What was the reaction you got from that?

I did get a lot of comments from people that I should really get some men in there, some “professionals” in there. Not even for a second did I think that this was something I would even consider. In my heart, I always dreamt and imagined that we would be successful.

I wanted so badly to succeed, to show that it’s possible that the passion and skills of these women, who are home cooks, are on par with anybody who’s learned professionally. We were not different. Yes, we were a lot older and we may not look like all the other chefs working in other restaurants. But I see people by their passion and how much love and desire they have to cook, and this was, for me, the perfect team.

You were then able to make it about more than just your team. You used your voice to start fighting for women and migrants in the kitchen across the industry.

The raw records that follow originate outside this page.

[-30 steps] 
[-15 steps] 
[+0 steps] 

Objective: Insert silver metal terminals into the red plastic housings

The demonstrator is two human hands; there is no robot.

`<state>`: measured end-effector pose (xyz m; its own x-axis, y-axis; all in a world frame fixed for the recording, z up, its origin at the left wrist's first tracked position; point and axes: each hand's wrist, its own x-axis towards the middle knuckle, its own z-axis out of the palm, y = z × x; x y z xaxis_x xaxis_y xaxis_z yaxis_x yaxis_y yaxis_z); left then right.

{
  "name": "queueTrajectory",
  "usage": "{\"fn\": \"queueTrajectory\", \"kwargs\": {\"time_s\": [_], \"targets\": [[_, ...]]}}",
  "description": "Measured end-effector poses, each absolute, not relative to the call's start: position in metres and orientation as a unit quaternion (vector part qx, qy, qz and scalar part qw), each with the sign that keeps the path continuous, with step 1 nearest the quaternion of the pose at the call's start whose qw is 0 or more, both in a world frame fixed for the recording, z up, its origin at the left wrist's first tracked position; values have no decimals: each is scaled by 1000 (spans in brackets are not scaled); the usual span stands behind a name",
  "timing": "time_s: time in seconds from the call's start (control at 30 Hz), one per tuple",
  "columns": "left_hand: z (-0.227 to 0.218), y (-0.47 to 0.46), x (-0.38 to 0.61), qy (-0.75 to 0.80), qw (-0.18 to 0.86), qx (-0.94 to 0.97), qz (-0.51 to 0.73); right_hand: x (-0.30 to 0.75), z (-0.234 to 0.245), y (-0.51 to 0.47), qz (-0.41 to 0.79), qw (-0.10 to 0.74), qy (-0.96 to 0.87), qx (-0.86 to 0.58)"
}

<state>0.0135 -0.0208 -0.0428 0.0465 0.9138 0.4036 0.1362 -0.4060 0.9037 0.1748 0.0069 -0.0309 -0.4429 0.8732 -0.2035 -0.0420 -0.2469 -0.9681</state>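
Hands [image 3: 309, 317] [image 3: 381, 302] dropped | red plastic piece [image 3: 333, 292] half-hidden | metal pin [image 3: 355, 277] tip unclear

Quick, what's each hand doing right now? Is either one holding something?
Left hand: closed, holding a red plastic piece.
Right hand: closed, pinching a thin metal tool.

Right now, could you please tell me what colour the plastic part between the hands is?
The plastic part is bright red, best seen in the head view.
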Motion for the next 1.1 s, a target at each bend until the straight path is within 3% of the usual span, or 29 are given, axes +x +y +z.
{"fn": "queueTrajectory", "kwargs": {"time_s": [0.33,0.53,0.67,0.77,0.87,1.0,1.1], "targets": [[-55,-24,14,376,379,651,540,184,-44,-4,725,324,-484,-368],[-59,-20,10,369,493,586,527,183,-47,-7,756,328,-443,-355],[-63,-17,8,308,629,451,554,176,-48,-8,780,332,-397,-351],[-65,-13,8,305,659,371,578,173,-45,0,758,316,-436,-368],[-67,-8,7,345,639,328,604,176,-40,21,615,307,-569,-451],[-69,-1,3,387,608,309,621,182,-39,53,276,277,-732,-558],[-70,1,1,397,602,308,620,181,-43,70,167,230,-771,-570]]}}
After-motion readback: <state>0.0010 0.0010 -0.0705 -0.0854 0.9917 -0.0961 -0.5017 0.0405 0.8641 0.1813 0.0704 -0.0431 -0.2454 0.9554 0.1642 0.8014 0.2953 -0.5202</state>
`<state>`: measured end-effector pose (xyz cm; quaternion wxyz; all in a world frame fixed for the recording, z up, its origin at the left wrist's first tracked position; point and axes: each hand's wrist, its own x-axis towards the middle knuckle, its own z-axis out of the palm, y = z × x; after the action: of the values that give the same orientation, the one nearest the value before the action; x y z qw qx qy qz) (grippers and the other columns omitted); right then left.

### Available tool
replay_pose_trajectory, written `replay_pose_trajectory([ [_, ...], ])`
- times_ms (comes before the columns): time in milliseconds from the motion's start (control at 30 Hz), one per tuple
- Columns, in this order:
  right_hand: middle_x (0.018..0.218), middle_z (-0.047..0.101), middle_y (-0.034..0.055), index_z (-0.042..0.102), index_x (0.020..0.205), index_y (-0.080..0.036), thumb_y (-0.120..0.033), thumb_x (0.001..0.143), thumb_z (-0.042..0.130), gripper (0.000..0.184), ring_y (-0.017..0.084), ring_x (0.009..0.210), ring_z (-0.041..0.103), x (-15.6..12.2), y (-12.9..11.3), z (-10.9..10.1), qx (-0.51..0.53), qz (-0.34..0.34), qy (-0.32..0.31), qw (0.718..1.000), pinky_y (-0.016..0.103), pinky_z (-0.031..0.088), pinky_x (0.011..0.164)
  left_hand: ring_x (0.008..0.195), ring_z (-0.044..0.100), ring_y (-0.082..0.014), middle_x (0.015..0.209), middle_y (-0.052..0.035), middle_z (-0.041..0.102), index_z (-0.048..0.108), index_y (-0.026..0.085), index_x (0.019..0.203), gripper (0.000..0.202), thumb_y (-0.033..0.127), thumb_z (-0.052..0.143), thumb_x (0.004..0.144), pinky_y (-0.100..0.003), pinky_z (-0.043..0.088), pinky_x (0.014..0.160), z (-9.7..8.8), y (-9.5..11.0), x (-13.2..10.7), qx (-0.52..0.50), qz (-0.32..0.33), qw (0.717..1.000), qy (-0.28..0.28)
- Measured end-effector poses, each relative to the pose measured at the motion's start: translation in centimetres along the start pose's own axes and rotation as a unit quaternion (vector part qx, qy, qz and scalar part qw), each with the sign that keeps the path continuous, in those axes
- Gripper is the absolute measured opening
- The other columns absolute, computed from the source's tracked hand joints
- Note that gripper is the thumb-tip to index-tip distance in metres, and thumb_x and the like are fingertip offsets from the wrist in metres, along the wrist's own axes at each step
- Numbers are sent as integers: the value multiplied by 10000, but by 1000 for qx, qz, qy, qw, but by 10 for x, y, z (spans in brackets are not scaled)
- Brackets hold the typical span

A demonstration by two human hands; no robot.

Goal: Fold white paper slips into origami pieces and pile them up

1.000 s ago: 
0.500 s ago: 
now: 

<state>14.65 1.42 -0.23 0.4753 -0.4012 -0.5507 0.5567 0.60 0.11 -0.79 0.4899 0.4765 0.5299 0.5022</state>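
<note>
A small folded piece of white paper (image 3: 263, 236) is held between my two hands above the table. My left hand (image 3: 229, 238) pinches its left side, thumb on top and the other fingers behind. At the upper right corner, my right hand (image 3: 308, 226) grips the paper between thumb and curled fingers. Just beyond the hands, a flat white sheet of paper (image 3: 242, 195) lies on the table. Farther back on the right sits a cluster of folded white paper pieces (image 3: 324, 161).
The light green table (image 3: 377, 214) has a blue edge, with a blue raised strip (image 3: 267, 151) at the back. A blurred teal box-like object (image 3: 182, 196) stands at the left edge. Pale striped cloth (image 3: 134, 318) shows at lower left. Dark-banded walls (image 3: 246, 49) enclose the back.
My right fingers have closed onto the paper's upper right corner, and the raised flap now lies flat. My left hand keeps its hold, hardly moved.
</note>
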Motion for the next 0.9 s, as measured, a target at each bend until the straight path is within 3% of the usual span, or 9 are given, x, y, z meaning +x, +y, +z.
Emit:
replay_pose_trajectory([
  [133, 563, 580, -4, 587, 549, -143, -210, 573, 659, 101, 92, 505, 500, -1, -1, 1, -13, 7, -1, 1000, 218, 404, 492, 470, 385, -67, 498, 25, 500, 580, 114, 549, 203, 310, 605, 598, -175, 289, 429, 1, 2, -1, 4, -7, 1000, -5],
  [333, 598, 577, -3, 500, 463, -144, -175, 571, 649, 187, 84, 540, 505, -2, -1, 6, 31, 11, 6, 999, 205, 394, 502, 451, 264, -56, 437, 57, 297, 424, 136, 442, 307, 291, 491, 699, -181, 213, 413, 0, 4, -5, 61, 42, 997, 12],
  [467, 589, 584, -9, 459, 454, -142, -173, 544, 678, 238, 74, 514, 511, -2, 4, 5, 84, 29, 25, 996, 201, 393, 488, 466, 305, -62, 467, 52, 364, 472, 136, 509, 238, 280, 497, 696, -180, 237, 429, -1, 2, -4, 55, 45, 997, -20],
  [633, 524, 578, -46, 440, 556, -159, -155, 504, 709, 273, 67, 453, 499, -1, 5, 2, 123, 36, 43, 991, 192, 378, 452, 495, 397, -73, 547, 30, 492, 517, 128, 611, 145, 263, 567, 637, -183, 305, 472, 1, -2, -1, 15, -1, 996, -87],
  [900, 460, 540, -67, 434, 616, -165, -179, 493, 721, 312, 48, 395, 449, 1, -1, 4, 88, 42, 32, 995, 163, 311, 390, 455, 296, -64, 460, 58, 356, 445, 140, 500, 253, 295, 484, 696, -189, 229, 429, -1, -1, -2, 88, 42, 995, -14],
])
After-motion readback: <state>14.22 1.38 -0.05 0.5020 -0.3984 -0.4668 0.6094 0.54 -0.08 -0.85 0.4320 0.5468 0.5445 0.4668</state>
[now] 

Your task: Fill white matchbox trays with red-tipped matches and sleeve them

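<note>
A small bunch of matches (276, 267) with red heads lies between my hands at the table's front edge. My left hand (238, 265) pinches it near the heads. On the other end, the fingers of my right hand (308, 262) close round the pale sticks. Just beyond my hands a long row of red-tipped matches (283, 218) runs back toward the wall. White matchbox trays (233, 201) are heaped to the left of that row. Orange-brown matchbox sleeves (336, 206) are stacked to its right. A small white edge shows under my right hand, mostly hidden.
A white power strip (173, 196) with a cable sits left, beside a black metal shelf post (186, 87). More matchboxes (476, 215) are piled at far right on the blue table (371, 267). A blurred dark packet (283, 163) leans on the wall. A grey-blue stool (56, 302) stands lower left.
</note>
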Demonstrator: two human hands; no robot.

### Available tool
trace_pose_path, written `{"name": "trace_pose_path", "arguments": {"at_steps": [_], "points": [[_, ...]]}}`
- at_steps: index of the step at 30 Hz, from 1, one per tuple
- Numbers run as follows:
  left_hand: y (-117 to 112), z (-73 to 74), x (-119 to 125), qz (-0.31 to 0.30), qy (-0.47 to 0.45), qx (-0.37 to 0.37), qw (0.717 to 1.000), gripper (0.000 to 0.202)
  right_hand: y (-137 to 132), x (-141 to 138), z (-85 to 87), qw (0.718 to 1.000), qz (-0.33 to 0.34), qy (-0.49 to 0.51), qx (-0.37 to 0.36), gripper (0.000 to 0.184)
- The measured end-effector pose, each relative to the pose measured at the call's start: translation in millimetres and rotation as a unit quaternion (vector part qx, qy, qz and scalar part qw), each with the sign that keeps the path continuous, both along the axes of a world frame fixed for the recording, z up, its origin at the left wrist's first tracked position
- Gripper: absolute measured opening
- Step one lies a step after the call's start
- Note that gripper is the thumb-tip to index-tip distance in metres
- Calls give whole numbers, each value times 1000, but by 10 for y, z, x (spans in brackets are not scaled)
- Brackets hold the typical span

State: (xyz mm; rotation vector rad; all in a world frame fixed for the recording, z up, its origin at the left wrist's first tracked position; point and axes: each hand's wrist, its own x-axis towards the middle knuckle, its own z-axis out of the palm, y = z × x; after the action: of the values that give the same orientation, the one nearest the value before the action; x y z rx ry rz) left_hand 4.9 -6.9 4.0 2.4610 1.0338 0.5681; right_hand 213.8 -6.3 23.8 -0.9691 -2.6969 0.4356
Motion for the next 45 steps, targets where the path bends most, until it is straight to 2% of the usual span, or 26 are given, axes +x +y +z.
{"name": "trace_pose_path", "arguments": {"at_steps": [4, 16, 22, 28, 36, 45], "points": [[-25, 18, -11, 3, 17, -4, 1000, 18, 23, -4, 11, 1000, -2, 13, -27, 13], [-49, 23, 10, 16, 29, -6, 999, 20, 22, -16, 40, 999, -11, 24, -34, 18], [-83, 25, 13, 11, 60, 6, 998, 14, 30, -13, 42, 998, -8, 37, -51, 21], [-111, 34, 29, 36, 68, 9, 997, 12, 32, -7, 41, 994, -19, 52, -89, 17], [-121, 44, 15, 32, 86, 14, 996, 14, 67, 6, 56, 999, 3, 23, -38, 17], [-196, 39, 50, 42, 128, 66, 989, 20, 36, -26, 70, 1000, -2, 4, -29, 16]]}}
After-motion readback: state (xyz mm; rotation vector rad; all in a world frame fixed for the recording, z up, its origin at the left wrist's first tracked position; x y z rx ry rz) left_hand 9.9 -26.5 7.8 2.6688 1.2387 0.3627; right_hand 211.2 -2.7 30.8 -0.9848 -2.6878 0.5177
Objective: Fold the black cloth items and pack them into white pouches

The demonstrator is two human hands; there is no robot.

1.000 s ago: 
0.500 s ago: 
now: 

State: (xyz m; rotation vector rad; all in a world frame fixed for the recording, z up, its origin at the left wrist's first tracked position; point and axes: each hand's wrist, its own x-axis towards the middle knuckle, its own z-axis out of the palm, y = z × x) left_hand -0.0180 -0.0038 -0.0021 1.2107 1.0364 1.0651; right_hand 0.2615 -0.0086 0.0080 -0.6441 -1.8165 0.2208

Well, the thing is what triggered this was that a very well-known male chef had been accused of sexual harassment. And an outside agency came in and verified that, yes, it was true that there had been sexual harassment, pretty serious sexual harassment. But the outcome of that decision was that the women who had complained lost their jobs, and he was promoted from head chef to executive chef.

And that just stunned me. Then the response on social media of chefs in the industry — they were having this argument that this was not really a promotion.

Wow.

They were saying being promoted to an executive chef is not really a promotion from a head chef. I was just astounded — is this what this debate was about? What about those three women?

That was a turning point for me. I wrote an article in one of the newspapers without fear. They did warn me that there’s a risk of you being sued. I said, “I have no fear,” because if I just call it out of how unfair it was that these women lost their jobs, even though the harassment was proven — because there was an outside agency, third party, who was neutral and said that, yes, this had happened. If this was seen as okay in an industry — any other industry — there would be a huge outcry over how appalling it was that the decision was made. But the silence, especially from female chefs, was deafening.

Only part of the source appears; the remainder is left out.